“Para alguém que estava na advocacia, a escrita trazia um problema; passamos a ter personagens reais”, deixava escapar logo de manhã Alberto S. Santos, na mesa intitulada ESCREVER É UM ACASO DAS CIRCUNSTÂNCIAS. Acabei de fazer a pé Marginal da Póvoa de Varzim, junto ao mar, o sol brilha tão bonito quanto o Inverno o deixa, não acredito que o meu subconsciente esteja receptivo a acasos. Já quanto a circunstâncias, essas, desde Ortega Y Gasset que não nos largam a mão e nos pedem apoio para atravessar as estradas.

Abraão Vicente, nome que numa ficção poderia facilmente metaforizar um Infante com laivos proféticos, guiou-nos também na mesma conversa. “As histórias infantis baseiam-se muitas vezes no medo”, partilha ele connosco. E é certíssimo. Recordo um Dumbo acorrentado e uma criança chorosa com cerca de cinco, seis anos, dilacerada pela crueldade do acto. Uma criança num camarote do Cinema Tivoli que faz os pais abandonar o escuro da sala quando a Rainha Má se faz Bruxa Feia e a atrocidade ganha rosto.
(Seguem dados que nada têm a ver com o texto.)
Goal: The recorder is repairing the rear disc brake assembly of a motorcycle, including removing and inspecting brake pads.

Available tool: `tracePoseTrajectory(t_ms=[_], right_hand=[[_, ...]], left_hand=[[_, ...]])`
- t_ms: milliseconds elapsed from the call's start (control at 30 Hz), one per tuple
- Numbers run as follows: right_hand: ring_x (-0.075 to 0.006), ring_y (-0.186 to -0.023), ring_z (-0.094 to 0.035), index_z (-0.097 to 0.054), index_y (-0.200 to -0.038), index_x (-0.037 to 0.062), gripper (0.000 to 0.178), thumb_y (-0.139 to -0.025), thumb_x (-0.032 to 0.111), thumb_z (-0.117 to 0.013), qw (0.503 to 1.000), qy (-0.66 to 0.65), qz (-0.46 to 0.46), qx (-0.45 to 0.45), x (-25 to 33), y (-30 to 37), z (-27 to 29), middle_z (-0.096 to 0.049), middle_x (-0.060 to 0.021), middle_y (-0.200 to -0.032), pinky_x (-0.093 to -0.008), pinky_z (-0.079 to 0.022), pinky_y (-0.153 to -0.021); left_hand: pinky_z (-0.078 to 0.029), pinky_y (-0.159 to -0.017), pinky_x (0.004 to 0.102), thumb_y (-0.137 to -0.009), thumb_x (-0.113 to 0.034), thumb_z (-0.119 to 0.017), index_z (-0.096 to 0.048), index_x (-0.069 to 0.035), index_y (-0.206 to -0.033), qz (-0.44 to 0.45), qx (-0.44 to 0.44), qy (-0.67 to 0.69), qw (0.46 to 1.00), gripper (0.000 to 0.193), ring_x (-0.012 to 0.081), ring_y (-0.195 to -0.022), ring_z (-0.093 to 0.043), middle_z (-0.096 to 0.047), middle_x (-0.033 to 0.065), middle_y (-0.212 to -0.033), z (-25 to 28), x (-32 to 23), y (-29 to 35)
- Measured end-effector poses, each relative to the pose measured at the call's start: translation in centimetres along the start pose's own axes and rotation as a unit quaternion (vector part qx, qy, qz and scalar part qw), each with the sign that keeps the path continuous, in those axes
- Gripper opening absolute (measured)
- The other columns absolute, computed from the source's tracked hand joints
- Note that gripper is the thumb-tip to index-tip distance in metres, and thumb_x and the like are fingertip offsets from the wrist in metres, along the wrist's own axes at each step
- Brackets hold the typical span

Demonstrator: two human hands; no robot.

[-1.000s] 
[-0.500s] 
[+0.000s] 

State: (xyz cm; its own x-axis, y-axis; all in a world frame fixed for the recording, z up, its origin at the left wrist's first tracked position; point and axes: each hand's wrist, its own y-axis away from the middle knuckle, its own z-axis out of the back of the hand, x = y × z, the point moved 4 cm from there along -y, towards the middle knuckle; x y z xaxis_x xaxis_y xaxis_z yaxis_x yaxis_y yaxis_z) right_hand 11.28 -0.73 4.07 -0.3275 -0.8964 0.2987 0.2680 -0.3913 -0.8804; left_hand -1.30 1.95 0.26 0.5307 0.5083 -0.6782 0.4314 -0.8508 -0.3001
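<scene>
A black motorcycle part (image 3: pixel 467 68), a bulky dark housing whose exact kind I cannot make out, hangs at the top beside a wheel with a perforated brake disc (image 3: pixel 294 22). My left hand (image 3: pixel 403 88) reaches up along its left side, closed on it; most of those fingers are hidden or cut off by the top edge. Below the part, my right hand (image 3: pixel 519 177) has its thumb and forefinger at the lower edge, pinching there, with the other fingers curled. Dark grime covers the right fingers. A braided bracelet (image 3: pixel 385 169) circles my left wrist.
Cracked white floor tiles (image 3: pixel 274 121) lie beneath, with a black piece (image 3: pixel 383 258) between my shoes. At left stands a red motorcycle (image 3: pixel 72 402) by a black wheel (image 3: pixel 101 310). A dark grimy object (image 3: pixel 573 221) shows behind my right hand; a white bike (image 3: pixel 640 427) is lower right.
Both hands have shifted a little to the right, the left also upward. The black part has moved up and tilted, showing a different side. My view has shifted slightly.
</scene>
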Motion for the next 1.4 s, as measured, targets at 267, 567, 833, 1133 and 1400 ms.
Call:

O que pensaria essa criança de tudo isto?

Navegamos todos em águas profundas, Ana Margarida de Carvalho reflecte como “o mar é a mais habitada das metáforas”, esse mar ancestral que acolhe cada gota verbal, cada palavra do jorro que contemos e, subitamente, transformamos em discurso, em grito, em apelo, em dedicatória, consoante as… circunstâncias. Contudo, somos também o que fomos e seremos, quase à maneira de Lao Tse, ou de uma recta infinita sem princípio nem fim que estabelece Zénite e Nadir a cada momento, afastando-os cada vez mais, e mais, e mais… talvez por isso Filipa Martins recorda como “qualquer coisa que um escritor escreva é fruto de milhares de milhões de anos”.

Meia centena de metros mais à frente, um dos novos espaços da Póvoa de Varzim, Theatro de seu nome, acolhe José-Alberto Marques, Fernando Aguiar e Emerenciano, para se falar sobre a Poesia Visual. “A poesia é um corpo”, diz logo ao início da sua intervenção J-A M. De corpo e alma estamos nós todos, ali, naquela sala, aqui, neste festival, por aí, olhando as águas da Póvoa e tentando encontrar-lhe metáforas que sirvam as nossas circunstâncias ou ajudem a combater os nossos medos. “Nestas Correntes, nós, público, também somos elos”, afirma acertadamente alguém que assiste à conversa.

A criança que fui continua a comover-se com elefantes voadores que se vêem aprisionados ou alguma Branca de Neve que, tantas vezes sem se dar conta, está na lista da Bruxa de Serviço. Somente que, hoje, as palavras com que lida com esses perigos, com que os defronta, ganharam outro estatuto. É por elas que navegamos.